At Shelly’s Backroom, a cigar bar located on F Street in Washington, D.C., bourbon is a hot commodity among patrons at the capital establishment that Bartender Matt Krimm describes as a classic cocktail bar. “We serve a lot of scotch and a lot of bourbon,” Krimm says. “We’re not into lychee extractions and Watermelon Martinis.”
It wasn’t that long ago that many of his 23- to 25-year-old customers would come in and order a generic Bourbon and Coke, but now, Krimm says, “We get people asking for Wild Turkey and Coke by name. Being that it is 101 proof, it (WT) has got the body to stand up to a cigar as opposed to lighter liquors in general.” Even among the uninitiated, he says, Wild Turkey is one of the easiest upsells on the back bar. “They say, ‘Bourbon and Coke’ and I say, ‘Wild Turkey?’ And they say, ‘OK.’”

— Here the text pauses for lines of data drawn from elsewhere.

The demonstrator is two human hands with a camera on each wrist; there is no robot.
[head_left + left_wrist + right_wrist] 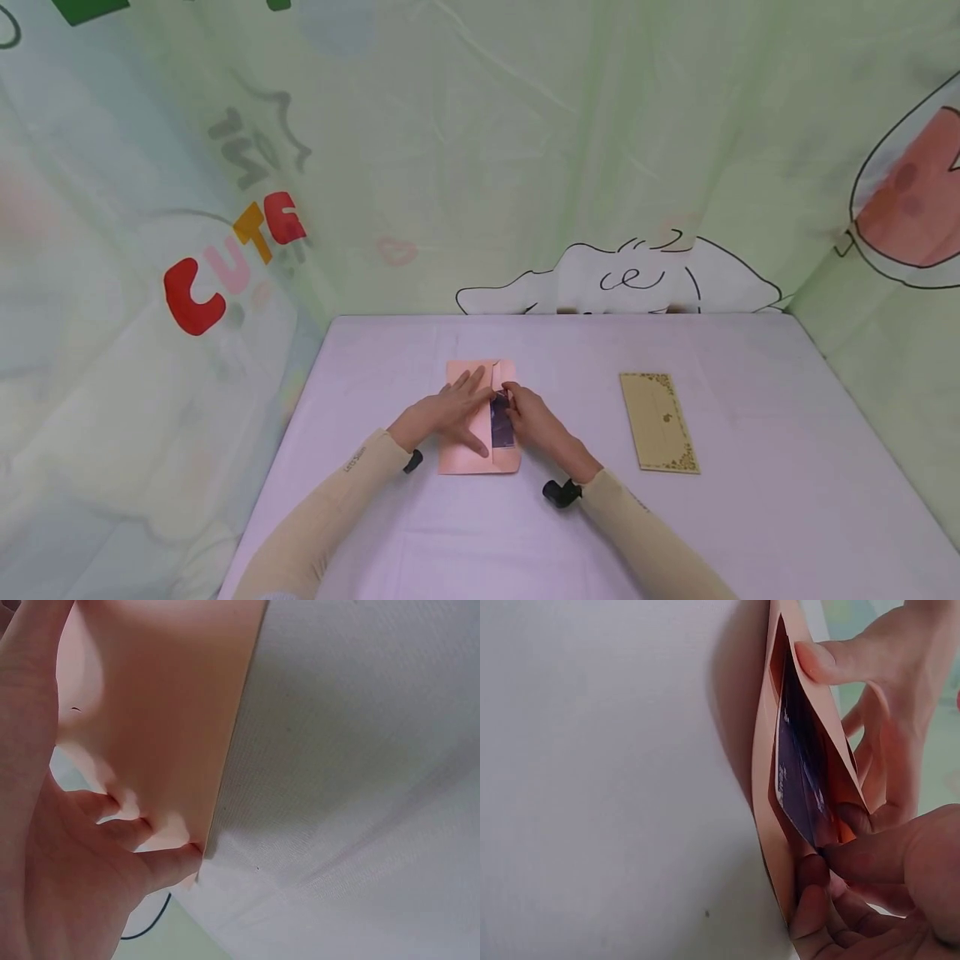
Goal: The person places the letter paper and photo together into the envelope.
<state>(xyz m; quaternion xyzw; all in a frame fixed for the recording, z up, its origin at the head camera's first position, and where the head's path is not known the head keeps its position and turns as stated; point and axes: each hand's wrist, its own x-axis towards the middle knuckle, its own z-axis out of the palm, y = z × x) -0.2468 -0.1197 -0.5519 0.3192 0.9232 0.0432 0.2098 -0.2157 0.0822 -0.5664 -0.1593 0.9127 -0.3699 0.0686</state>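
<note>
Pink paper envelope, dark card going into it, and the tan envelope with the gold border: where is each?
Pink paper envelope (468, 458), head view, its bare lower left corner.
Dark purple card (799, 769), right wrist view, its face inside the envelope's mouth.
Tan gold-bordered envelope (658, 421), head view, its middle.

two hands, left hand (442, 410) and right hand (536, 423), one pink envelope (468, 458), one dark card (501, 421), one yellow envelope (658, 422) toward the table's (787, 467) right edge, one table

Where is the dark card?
In the head view, the dark purple card sits half inside the pink paper envelope at table centre, pinched by the right hand.
</note>
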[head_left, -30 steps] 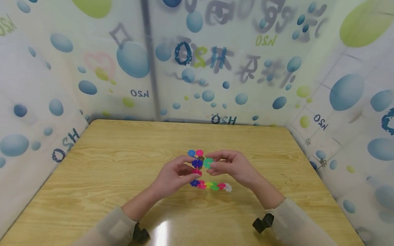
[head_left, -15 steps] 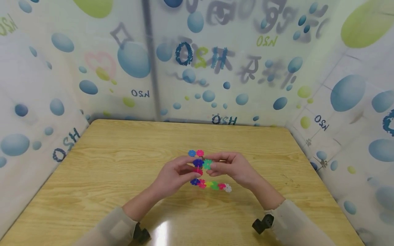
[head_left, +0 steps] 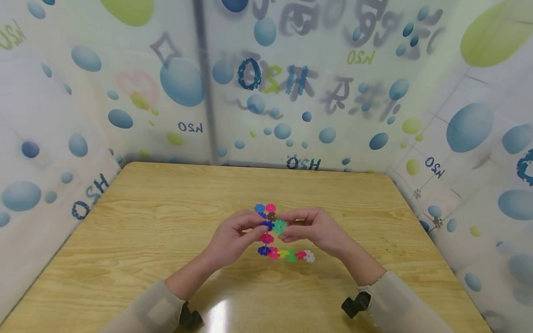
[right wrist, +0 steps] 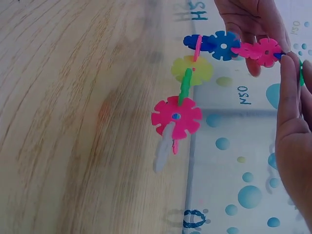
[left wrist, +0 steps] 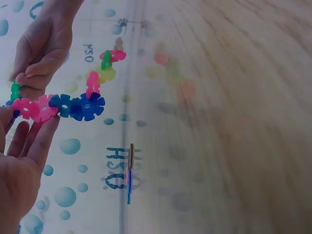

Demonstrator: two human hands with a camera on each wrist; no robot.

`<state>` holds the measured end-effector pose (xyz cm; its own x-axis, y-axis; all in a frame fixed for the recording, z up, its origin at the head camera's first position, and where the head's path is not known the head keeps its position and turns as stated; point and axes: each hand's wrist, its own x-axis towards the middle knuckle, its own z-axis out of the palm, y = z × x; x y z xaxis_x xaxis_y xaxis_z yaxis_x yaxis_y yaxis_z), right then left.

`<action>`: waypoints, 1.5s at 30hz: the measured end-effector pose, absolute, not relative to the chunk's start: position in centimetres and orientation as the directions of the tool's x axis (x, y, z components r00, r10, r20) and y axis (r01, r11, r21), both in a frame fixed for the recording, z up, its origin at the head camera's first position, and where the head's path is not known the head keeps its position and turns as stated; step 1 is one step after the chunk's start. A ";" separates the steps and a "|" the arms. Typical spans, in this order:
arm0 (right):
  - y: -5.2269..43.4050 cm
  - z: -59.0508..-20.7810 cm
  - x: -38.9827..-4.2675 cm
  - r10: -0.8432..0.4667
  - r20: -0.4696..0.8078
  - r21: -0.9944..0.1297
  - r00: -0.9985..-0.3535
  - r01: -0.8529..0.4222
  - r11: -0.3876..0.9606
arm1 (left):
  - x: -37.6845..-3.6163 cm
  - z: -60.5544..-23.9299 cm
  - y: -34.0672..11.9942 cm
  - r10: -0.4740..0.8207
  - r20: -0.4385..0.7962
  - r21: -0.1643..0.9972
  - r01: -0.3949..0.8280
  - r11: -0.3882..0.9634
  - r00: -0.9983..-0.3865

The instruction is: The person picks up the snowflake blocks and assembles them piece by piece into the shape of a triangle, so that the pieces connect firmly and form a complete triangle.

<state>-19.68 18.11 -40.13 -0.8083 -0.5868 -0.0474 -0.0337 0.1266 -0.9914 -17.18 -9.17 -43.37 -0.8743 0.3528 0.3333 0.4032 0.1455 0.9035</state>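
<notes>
A chain of notched plastic snowflake discs hangs from my hands above the table. In the head view, my left hand [head_left: 236, 235] pinches a dark blue disc [head_left: 267, 225] at the chain's upper end. My right hand [head_left: 316, 230] holds a green disc [head_left: 280, 226] by its right side, against that blue disc; whether their slots interlock cannot be told. Below hang a pink disc [head_left: 267, 238] and a lower dark blue disc [head_left: 264, 250]. From there the chain runs rightward through a yellow disc [right wrist: 192, 70] to a white disc [head_left: 309, 256].
Just beyond my hands, a light blue disc [head_left: 260, 208], a pink disc [head_left: 270, 208] and a brown disc [head_left: 271, 216] appear together, seen edge-on in the left wrist view. The wooden table [head_left: 166, 194] meets patterned walls at its back and sides.
My left thumb has moved up from the pink disc to the upper dark blue disc. The green disc has shifted slightly left and down, closing up to that blue disc.
</notes>
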 end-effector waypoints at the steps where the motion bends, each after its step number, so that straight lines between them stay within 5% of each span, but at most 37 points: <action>1: 18.1 -40.1 -19.7 -0.587 -0.052 -0.990 -0.808 -0.037 0.139 | -17.2 -43.4 -9.2 0.348 0.331 0.906 0.399 0.143 -0.877; 45: 17.3 -39.6 -19.2 -0.605 0.037 -0.920 -0.796 -0.263 0.290 | -16.7 -42.4 -9.7 0.352 0.248 0.942 0.310 0.129 -0.902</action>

And sure enough, his customers are trading up to super-premium Wild Turkey Jimmy Russell Reserve Bourbon when the occasion warrants it. “What I’ve found is, when the typical Wild Turkey 101 drinkers are out celebrating — having one or two drinks instead of three or four — that is when they will go to the Kentucky Spirit or Russell’s Reserve.”
Such upwardly mobile brand positioning is precisely what premium-priced Bulleit Bourbon had in mind with the launch of its new luxury-class spirit. And they are achieving it in places such as Manhattan, where the only way to go with bourbon sales was up until relatively recent times.
“It is very distinct,” says Justin McManus, beverage director of Blue Smoke, a New York City-based barbecue restaurant and lounge with more than 35 bourbons in stock. “I enjoy the high rye content — a lot of bourbons have the sweetness to them, but Bulleit is a lot more rounded. It has a dry finish.”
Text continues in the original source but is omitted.